In a clinical trial at the German Center for Infection Research (DZIF), leukaemia patients are being administered specially purified immune cells, so-called memory T cells, for the first time after a bone marrow transplant. These special immune cells are to protect the patients against infection until their own immune defence functions. This is a “proof of concept” trial, designed to test a method that could also be applied to other diseases.
“First and foremost, this trial is to help patients suffering from severe leukaemia who can only be cured with a bone marrow transplant,” explains Dr Michael Neuenhahn from the TU München. Together with Prof Dirk Busch, also from TU München, he is heading this clinical phase I/II trial in which the first patient has been treated recently. Normally, patients who have had a bone marrow transplant are at great risk: their immune system which has been suppressed together with the degenerate cells, needs time to regenerate which can take up to a year. Infectious pathogens can take advantage of this immunosuppression and cause severe illness. Examples are herpes viruses like the cytomegalovirus and Epstein-Barr virus. In order to avoid such complications, the scientists prophylactically administered small amounts of specially prepared memory T cells. These cells are often able to identify infectious disease pathogens and defend against them.
“In this current trial, these specially purified memory T cells, subgroups of T lymphocytes, have been administered in this form for the first time in the world,” explains Dirk Busch. Over the last years, together with the company JUNO, the scientist developed an innovative cell purification method with which the desired cells can very specifically be isolated from healthy donor blood. In many preliminary tests the scientists could demonstrate that especially these particular cells can protect against infection in very small, well-tolerated doses. This is a major advantage because T cells can be both a blessing and a curse. If they are administered to a patient unfiltered in too high amounts, they can cause rejection reactions in which the T cells also attack healthy cells. However, if they are not at all present, the dreaded infectious disease pathogens can multiply.

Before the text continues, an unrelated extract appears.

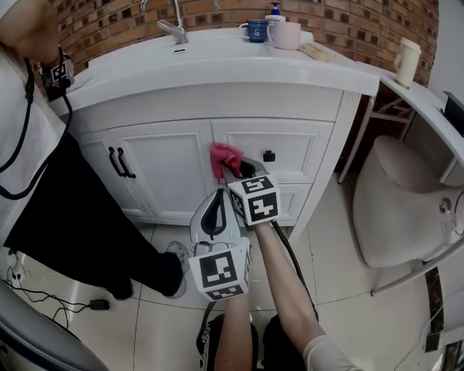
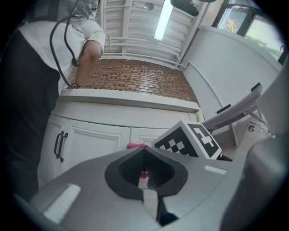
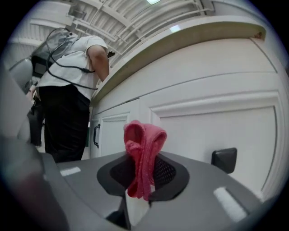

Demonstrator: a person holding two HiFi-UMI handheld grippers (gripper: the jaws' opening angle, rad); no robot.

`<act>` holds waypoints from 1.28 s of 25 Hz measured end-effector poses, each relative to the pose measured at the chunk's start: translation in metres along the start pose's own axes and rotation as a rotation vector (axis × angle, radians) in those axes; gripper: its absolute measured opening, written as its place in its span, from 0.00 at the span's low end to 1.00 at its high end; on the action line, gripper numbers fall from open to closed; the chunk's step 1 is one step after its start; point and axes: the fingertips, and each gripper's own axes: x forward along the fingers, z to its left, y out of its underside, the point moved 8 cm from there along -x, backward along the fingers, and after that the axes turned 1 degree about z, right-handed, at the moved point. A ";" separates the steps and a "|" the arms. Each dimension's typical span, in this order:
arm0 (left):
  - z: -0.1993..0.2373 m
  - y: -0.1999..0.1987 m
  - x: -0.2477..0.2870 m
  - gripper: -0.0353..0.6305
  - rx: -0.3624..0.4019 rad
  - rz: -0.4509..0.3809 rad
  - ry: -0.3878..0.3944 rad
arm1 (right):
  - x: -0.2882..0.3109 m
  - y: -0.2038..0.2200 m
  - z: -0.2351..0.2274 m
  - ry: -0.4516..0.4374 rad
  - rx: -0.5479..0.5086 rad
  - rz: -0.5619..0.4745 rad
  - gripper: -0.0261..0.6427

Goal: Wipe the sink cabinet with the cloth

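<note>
Left gripper (image 2: 144,152): closest to us, held low. Its fingers are pressed together with nothing in them.
Right gripper (image 3: 142,158): its fingers (image 3: 168,172) pinch the pink cloth (image 3: 143,140).
Cloth place: up by the sink cabinet (image 1: 167,170), between a door and the drawer knob (image 1: 269,156). We cannot tell if it touches.
Job: we think most of the wiping is left.
Room: white fronts, brick wall (image 1: 348,22), cups (image 1: 255,30) on top, tiled floor (image 1: 333,239), a person (image 1: 43,181) beside us.

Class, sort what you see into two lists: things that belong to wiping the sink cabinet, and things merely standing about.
Job: pink cloth; right gripper, shut on it; sink cabinet.

Standing about: blue mug; pale cup; tap; cream tumbler; left gripper, shut, empty.
</note>
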 end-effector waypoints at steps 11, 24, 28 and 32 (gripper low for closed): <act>-0.012 0.017 0.007 0.07 0.029 0.074 0.049 | -0.068 0.012 -0.056 0.214 -0.054 0.050 0.14; -0.020 0.018 0.011 0.07 0.029 0.084 0.068 | -0.156 0.051 -0.178 0.522 0.035 0.107 0.14; -0.026 0.018 0.011 0.07 0.024 0.084 0.084 | -0.168 0.054 -0.172 0.515 0.092 0.050 0.14; -0.021 0.016 0.009 0.07 0.030 0.067 0.065 | -0.136 0.049 -0.103 0.292 0.109 -0.063 0.14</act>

“Our aim is to decrease the risk of infection without risking rejection reactions,” explains Neuenhahn and, after all the preliminary testing, he is optimistic that this will work. Over the course of one year, 30 leukaemia patients are to receive this T cell prophylaxis. In each case, the dosage will be incremented gradually so as to identify the optimal dose. The patients will be examined for infections in closely meshed time intervals. The cell purification will take place in special clean room facilities in Munich. Trial patients can be treated in Würzburg as well as at the DZIF partner sites Tübingen and Hannover.
This trial is a good example of successful translation at the DZIF. For the first time, developments from basic research have been realised all the way through to a cell product that the patient benefits from. “We are highly convinced that these memory T cells work,” says Dirk Busch. They protect against a whole range of pathogens. For Busch, this is a “proof of concept” trial which could subsequently open up the method to broader clinical application. “On the one hand, it could be used as infection prophylaxis for other organ transplants and situations in which patients have weakened immune systems. On the other hand, this technology will, in future, also make cell manipulation possible, so that these cells can specifically target cancer cells.